In recent years, ASIC has consistently expressed concern about the quality of corporate auditing in Australia, with the Commissioner calling on audit firms to “continue to evaluate the effectiveness of their current initiatives to improve audit quality.”
ASIC is committed to working with auditors to improve confidence levels surrounding statutory financial reporting. The development of new technologies for data processing and analytics is an important part of this process. However, it is clear that directors and managers of audited firms are responsible for improving culture and corporate governance in relation to financial and management reporting. External auditors need to be in a position to identify lapses in corporate governance and suggest solutions to their clients. A collaborative approach between companies, auditors and ASIC is the only way to achieve desired outcomes for shareholders.
As an integral part of this collaborative process, ASIC Commissioner Sean Hughes has proposed that findings from audit inspections should be provided to the directors of entities audited on a routine basis, rather than the current exception basis.
This policy change intends to assist audit committees and business directors in engaging directly with their auditor to determine the necessary steps required to address any issues identified and ensure that the audit is adequately resourced.
Specifically, findings will be communicated to directors where ASIC;
- has formed the view that an auditor has not obtained reasonable assurance that the entity’s financial report is free of material misstatement;
- concludes that audit work should be improved in future years, even though reasonable assurance was obtained that the financial report for the current year was free of material misstatement;
- has concerns that the auditor did not meet the independence requirements of the Corporations Act (including professional requirements), has not addressed the matter, and has not adequately reported the matter in an auditor’s independence declaration; or
- discovers any other matter(s) requiring the attention of the directors or audit committee of the audited entity.
Consultation Paper 352 (communicating audit findings to directors, audit committees, and senior managers) was released on 2nd December 2021, with comments closing on 11th February 2022.
Audit Inspection Report findings comparable with previous year:
In the most recent audit inspection report for the period 1st July 2020 to 30th June 2021, ASIC found that insufficient work was done in 23 percent of the 115 key audit areas reviewed across 35 files from the six largest audit firms: Deloitte, EY, KPMG, PwC, BDO, and Grant Thornton. This is a minimal change from the 24 percent disclosed in the previous reporting period.
ASIC noted that negative findings from their reviews of audits do not necessarily mean that the financial reports audited were, in fact, materially misstated. Rather, in their view, the auditor did not have a sufficient basis to support their opinion on the financial report.

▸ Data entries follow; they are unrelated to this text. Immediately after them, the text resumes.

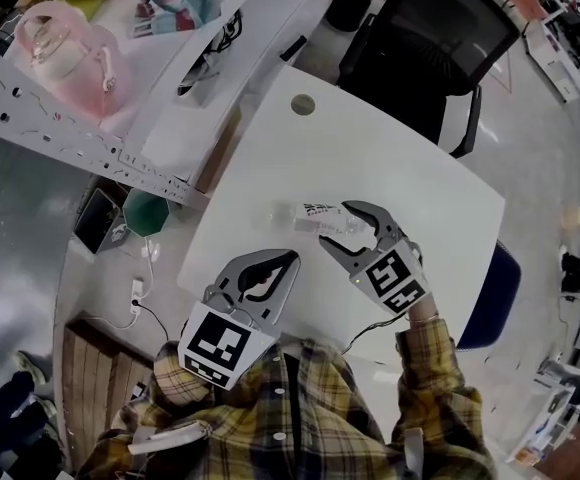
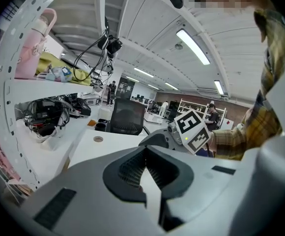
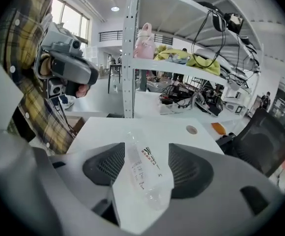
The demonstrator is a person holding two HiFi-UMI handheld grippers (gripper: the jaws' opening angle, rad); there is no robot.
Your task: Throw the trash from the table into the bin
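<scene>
R gripper (image 1: 336, 224) tilted down, spread round bottle (image 1: 303, 214); L gripper (image 1: 291, 259) pressed together, empty.

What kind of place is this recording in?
Probably an open-plan office or lab: white desk, black mesh office chair, metal shelving loaded with cables, long ceiling strip lights.

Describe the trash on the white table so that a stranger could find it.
Start at the white table before the black office chair. Near its close edge, a clear plastic bottle lies on its side between the open jaws of the right tool. It is the only loose thing there: see-through, with a white label printed in black and red.
</scene>
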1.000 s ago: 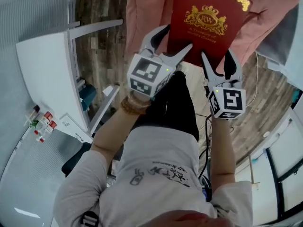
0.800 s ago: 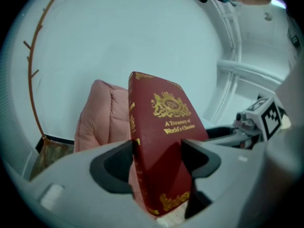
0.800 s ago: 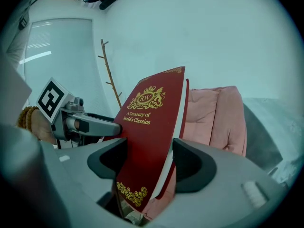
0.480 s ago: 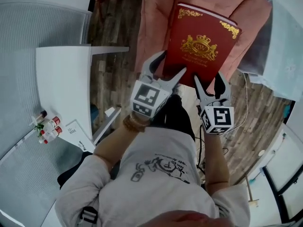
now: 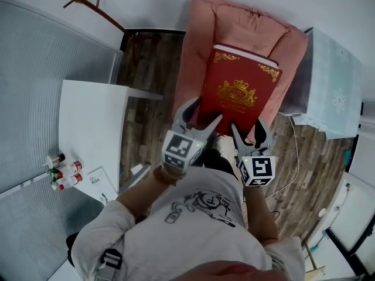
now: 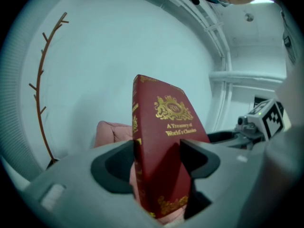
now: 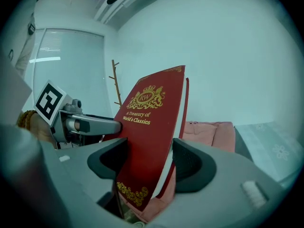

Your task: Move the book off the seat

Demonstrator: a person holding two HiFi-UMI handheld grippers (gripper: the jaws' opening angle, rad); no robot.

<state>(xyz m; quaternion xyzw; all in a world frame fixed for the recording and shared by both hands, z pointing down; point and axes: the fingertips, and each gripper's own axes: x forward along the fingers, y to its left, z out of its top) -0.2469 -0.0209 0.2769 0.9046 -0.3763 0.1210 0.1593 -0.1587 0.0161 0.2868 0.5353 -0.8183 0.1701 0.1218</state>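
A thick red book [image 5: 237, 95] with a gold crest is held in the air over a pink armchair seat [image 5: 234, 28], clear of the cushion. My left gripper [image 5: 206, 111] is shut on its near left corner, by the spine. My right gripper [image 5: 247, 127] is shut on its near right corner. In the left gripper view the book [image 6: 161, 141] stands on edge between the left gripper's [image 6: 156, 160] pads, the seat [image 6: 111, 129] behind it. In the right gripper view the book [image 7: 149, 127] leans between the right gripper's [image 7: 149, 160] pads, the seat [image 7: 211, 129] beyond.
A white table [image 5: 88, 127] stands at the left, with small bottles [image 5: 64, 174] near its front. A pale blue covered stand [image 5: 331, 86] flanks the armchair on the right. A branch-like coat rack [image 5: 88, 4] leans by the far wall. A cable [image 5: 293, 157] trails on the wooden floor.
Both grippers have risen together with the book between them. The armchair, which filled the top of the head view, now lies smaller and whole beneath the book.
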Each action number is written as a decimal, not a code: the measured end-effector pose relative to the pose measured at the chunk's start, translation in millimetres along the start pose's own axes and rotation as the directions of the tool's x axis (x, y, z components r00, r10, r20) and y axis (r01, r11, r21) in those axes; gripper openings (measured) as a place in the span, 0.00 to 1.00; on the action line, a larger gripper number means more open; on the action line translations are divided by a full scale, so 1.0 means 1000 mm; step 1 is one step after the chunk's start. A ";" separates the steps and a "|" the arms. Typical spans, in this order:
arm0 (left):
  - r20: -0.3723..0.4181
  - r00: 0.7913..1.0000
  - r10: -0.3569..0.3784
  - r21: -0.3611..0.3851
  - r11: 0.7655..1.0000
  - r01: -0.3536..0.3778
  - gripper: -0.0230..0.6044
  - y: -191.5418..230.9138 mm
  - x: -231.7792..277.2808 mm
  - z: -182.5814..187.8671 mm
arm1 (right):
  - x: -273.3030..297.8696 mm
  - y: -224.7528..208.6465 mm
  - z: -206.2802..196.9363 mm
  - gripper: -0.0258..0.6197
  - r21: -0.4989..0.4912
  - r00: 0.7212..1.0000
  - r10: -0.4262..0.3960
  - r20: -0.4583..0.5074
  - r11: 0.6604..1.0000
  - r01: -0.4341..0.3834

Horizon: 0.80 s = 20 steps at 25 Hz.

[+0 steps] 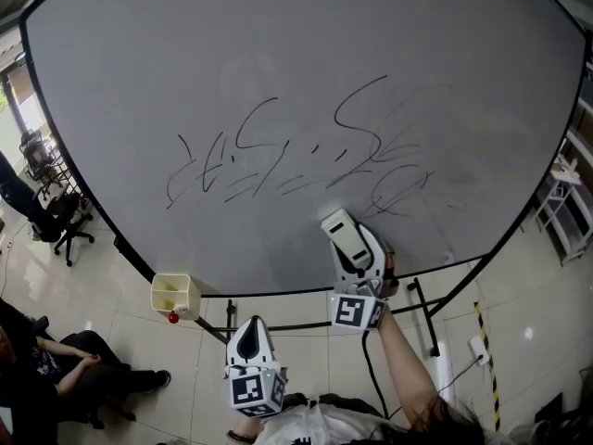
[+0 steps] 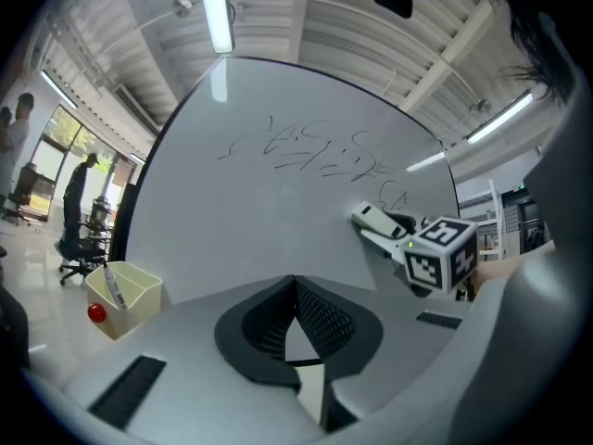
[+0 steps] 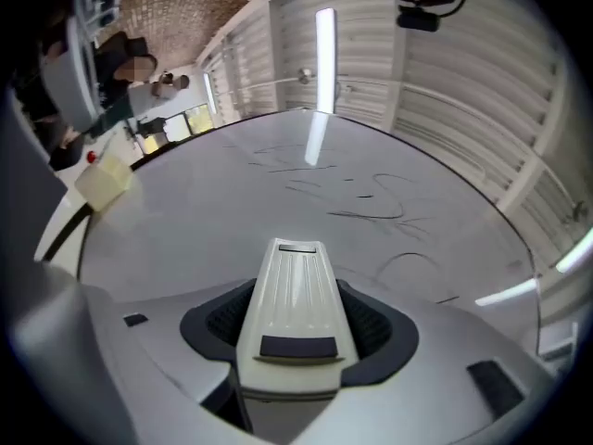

They also noted that their audit inspections focus on a limited number of more complex and challenging audits.
Other recommendations from the Audit Inspection Report:
In the report, specific initiatives identified to improve audit quality included:
- promoting a strong culture focused on audit quality;
- attracting and retaining the right talent for complex audits;
- thorough supervision and review of audits; and
- holding partners, managers, and staff accountable for audit quality.
It is clear that staff recruitment and retention continues to be a major challenge for the industry. Restrictions on travel into Australia and within Australia are likely to decrease over the next 12 months. In the meantime, staff engagement is essential, including regular review of remuneration, managing workloads, embracing diversity, providing mentoring, and a general focus on well-being.
The changes in business practices and initiatives implemented by individual firms with the aim of improving organisational culture may take time to demonstrate an impact on the negative findings. Therefore, regular monitoring and assessment within audit firms is essential to stay on track.
There’s no question that a forward-thinking approach is required to keep up with the ever-increasing challenges when it comes to audit quality and confidence in financial reporting.
To improve audit quality, ASIC will continue to work with audit firms to identify the root causes of negative findings, develop and implement action plans to address the identified causes, and monitor and revise these action plans to ensure they are effective.
Auditing is a specialist profession and can no longer be regarded simply as an ‘extension’ of services provided by accounting and consulting firms, even when there is no direct or perceived conflict of interest. A dedicated focus from specialists is required to achieve and manage client and regulatory expectations.
Over the past 18 months, the National Audits Group has continued to evolve as an audit-only firm with a strong national presence and capabilities in relation to financial statement audits, compliance and regulatory audits, internal and IT audits, and SMSF audits.